紧接着他看到月色下的墙头冒出一张白惨惨的脸。

        瞎婶!

        赵钰刚意识到这一点,一个黑乎乎的东西就迎面飞了过来,他虽有健身的底子,遇到危险时比普通人反应灵敏,可无奈那东西来得太快太急,他避开了面门,额头上方却堪堪被砸中。

        他的脑袋嗡一声就炸开了。

        起初是疼,之后是火烧火燎的烫,他眼冒金花,嘴唇发抖,额头上痒痒的,伸手一摸,黏糊糊的,鼻子闻到腥味,他双腿一软,差点跌坐在地上,出血了。

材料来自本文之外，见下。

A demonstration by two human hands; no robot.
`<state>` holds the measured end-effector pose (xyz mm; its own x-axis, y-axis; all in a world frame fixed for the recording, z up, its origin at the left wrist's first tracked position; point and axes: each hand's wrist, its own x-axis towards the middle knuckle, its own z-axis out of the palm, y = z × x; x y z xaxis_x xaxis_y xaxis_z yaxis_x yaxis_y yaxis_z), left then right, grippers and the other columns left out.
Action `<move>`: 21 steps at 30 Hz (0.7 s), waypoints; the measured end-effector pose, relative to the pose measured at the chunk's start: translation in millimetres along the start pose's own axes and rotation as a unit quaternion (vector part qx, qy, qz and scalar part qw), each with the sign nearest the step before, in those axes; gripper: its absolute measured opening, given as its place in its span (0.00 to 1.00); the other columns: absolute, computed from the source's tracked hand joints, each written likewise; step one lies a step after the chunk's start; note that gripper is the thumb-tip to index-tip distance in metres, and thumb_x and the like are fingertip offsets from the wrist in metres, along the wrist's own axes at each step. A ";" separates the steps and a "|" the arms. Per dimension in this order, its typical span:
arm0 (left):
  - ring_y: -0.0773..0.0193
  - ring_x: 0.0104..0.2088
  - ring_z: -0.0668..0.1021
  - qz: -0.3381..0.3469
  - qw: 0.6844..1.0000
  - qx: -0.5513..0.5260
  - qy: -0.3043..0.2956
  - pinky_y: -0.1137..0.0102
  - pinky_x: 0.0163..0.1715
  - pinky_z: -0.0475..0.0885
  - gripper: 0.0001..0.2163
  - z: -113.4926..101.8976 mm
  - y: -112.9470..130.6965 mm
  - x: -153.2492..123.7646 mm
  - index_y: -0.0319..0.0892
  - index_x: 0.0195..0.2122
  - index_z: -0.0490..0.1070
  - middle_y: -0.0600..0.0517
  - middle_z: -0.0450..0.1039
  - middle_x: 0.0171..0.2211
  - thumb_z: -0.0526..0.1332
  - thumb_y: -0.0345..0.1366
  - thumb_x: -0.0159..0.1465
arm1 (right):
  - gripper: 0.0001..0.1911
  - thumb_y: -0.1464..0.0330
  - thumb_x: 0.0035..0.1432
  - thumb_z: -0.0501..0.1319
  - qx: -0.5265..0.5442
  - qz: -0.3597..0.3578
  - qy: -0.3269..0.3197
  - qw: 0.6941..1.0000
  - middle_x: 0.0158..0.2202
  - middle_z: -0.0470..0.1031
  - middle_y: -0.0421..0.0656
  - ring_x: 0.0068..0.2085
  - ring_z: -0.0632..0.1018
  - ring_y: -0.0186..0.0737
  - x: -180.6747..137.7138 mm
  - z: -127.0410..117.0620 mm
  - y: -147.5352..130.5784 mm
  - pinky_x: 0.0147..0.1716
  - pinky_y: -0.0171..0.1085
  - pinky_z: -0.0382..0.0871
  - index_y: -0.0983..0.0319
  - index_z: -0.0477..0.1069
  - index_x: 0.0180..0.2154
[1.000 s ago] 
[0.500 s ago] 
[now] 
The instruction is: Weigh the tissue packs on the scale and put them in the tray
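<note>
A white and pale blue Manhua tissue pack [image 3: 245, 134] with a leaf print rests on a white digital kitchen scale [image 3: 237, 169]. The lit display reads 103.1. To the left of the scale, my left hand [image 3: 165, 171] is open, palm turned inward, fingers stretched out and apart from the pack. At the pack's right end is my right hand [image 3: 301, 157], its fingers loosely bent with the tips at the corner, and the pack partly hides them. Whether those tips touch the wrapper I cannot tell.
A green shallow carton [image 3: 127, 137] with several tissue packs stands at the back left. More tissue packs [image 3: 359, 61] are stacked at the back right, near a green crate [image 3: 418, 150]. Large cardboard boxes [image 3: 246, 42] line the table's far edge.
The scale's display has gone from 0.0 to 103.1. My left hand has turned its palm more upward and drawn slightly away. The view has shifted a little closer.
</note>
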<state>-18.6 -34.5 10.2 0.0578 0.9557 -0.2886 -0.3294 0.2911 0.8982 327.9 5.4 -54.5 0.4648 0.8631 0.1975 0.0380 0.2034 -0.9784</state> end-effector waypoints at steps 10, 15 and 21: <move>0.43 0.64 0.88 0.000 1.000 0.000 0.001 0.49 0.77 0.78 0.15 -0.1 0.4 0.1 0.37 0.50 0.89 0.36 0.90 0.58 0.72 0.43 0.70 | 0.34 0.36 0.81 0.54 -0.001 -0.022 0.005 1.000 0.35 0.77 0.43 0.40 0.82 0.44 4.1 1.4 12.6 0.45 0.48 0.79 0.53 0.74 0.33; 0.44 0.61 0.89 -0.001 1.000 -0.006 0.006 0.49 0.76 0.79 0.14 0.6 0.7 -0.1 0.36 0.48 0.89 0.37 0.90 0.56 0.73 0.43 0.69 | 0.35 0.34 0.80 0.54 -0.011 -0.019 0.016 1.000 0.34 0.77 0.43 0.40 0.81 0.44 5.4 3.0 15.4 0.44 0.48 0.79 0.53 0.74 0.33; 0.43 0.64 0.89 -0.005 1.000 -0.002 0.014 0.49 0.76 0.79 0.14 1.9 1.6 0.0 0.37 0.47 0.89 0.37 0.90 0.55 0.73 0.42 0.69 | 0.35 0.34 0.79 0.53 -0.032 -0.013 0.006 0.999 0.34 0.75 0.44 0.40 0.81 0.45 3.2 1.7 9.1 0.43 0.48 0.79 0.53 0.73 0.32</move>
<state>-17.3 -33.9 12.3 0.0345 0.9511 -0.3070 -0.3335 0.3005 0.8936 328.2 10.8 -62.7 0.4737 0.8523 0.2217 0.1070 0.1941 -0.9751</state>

        瞎婶搀扶着嚎啕大哭的福宝出来,看到一脸是血的赵钰,不由得愣在那里。

        “赵……同志……咋……咋是你哩!俺砸那畜生,咋砸住你哩!你让俺看看!”瞎婶慌了,丢下福宝要来查看赵钰的伤势,赵钰捂着头仓惶后退,悲愤喊道:“别!别别!你别过来!别过来!”

        附近的村民循声赶了过来。他们以为野猪下山伤人,一个个从被窝里爬起来就朝这边跑,来的人里,有穿背心的,有穿单裤的,还有趿拉着一只鞋就急慌慌跑来的,为了和野猪搏斗,他们的手里不是握着菜刀,就是举着铁锹、锄头。

        徐连翘也在其中,听到喊声时,她正在附近的军烈属家里照顾生病的老人。她的手里攥着一根烧火棍子,那是她用来防身用的。

        看到赵钰捂着头杵在一边,徐连翘心中一惊,大声询问说:“赵同志,你头伤着了?”